DAKAR, Senegal >> Parents of girls who disappeared after their school in northern Nigeria was attacked by militants this week heckled state officials today and pummeled a motorcade after being told that, despite government reports to the contrary, their daughters had yet to be found.
“For three days he didn’t tell us the truth until now,” Modu Goniri, the father of two teenage girls who are among dozens still missing, said of the state’s governor. “That’s why we are very angry.”
Militants from Boko Haram attacked the Government Girls Science and Technical School in Dapchi on Monday evening, guns blazing, in an episode that evoked painful memories of the group’s 2014 attack on a school in Chibok that included the mass abduction of schoolgirls.
An official count of the missing in Dapchi hasn’t been released, although the governor’s office said it was working to compile one. Initial accounts from the police and state officials put the number somewhere between 50 and 100; Goniri said 94 girls were still missing.
Amid conflicting rumors about the episode and its aftermath, state officials had told parents Wednesday that the girls had been rescued. But when Ibrahim Gaidam, the governor of Yobe state, arrived at the school Thursday to update frantic and worried parents, he said the girls in fact were still missing. Boos rang out from the crowd.

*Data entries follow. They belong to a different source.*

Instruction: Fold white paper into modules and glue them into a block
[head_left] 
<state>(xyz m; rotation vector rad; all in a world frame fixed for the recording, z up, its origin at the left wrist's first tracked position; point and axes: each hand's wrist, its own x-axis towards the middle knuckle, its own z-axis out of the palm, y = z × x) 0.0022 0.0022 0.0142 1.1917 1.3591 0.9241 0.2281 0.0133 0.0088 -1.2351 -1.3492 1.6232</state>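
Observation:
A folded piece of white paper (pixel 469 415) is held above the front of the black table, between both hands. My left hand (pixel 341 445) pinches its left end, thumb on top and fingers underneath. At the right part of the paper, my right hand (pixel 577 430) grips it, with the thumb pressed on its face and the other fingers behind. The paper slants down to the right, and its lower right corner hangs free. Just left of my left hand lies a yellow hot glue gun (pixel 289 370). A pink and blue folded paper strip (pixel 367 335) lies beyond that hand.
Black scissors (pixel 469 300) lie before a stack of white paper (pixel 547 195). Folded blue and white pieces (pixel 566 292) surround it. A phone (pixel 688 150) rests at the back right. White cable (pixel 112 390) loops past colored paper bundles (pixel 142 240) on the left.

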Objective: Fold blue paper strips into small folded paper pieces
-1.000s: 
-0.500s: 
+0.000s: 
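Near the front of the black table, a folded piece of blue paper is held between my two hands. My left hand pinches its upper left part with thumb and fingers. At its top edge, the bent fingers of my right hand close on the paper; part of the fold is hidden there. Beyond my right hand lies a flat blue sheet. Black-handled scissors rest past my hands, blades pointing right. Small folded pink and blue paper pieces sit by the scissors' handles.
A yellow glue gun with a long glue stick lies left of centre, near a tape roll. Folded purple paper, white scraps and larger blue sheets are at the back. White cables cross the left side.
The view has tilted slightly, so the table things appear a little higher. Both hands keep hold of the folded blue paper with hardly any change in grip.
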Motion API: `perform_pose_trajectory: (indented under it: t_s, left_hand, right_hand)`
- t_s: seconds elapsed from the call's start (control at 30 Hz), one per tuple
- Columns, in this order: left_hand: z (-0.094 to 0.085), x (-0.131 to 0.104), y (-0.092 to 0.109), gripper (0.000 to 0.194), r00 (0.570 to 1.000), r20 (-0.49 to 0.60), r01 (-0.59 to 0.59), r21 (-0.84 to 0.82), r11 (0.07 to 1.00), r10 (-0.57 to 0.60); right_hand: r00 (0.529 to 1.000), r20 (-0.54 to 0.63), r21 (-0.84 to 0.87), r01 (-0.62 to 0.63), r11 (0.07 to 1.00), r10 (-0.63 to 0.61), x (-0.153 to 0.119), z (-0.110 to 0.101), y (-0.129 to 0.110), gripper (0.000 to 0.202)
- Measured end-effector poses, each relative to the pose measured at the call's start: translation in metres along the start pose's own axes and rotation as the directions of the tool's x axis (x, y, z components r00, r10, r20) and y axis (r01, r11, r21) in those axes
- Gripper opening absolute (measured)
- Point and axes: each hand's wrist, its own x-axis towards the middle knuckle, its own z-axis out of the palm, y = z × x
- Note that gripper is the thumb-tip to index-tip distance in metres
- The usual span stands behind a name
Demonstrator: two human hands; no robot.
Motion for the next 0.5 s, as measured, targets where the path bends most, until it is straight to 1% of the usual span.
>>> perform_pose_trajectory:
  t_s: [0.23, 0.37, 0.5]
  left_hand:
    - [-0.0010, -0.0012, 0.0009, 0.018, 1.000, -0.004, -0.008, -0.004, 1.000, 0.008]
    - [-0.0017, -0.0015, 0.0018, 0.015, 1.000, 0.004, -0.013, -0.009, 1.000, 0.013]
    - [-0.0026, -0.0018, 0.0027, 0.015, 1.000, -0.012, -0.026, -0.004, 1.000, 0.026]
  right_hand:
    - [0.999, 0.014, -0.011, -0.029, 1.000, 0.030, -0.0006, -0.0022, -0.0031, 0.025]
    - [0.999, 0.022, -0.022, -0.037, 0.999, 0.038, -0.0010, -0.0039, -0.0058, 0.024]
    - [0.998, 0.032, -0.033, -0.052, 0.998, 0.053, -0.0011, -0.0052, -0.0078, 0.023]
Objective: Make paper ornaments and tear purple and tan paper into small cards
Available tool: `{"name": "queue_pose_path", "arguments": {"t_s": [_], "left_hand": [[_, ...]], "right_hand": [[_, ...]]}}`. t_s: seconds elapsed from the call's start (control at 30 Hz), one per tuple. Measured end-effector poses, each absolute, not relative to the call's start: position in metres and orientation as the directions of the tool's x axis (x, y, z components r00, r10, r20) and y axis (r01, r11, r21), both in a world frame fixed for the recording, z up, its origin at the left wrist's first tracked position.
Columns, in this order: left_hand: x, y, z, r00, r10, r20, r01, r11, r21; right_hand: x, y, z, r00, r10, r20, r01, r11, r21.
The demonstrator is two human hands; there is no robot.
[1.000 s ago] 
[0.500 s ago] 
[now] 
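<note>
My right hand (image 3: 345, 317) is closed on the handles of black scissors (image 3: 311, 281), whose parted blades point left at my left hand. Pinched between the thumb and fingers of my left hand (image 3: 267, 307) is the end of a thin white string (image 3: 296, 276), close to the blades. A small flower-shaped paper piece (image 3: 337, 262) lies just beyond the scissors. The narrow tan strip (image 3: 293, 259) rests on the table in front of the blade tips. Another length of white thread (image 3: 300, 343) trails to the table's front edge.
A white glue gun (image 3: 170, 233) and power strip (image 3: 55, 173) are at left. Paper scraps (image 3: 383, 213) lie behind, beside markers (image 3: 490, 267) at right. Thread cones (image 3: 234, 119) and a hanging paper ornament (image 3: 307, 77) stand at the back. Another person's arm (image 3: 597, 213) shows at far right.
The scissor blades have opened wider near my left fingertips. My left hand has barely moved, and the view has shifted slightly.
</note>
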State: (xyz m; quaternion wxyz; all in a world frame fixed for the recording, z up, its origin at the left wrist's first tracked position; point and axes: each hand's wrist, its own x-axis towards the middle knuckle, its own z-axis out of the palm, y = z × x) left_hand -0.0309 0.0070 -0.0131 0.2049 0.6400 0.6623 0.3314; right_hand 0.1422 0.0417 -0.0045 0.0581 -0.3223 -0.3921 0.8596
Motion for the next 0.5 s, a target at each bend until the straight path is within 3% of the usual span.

“He said to take this as from God and that we should go back to our houses and pray for their return,” Goniri said, a remark that enraged the crowd.
At least two vehicles in the governor’s convoy were vandalized and some people tried to attack the governor, said Goniri, who had come to the school today in hopes of learning the whereabouts of his two daughters.
Later in the day, Gaidam issued an apology for having announced Wednesday evening that the girls had been rescued.
“We issued the statement on the basis of information provided by one of the security agencies that is involved in the fight against Boko Haram and which we had no reason to doubt,” the statement read. “We have now established that the information we relied on to make the statement was not credible.”
Critics have also expressed outrage that neither government nor military officials have offered information about whether the girls have been taken hostage. The lack of clarity has left parents wondering whether their daughters are in the hands of the militants or are wandering the remote countryside.
Teachers at the Dapchi school said many of the 900 students fled as militants rushed the village. Some of those now accounted for hid for hours in the surrounding bush or trekked for miles to their family farms. Some didn’t get away in time, witnesses said.
Many Nigerians fear the episode is similar to the 2014 abduction of nearly 300 girls in Chibok. About 50 of those students escaped in the hours after they were taken, nearly 100 more were released after government negotiations, and a few escaped in recent months. But another 100 remain captive.
The government’s silence in the days after the Chibok attack was blamed for stalling the rescue effort.
Nigeria’s war with Boko Haram is in its ninth year. The military has made progress against the group but militants still attack villages and military and food aid convoys, as well as deploy suicide bombers. Despite that, President Muhammadu Buhari has declared repeatedly to have defeated Boko Haram.
The attack at the school in Dapchi “draws dreadful and eerie similarities with the confusion that surrounded official communication following the abduction of our #ChibokGirls,” said a statement from Bring Back Our Girls, a group that advocates for the release of the Chibok students. “How is it that a terrorist group said to have been defeated able to abduct in the range of 100 schoolgirls?”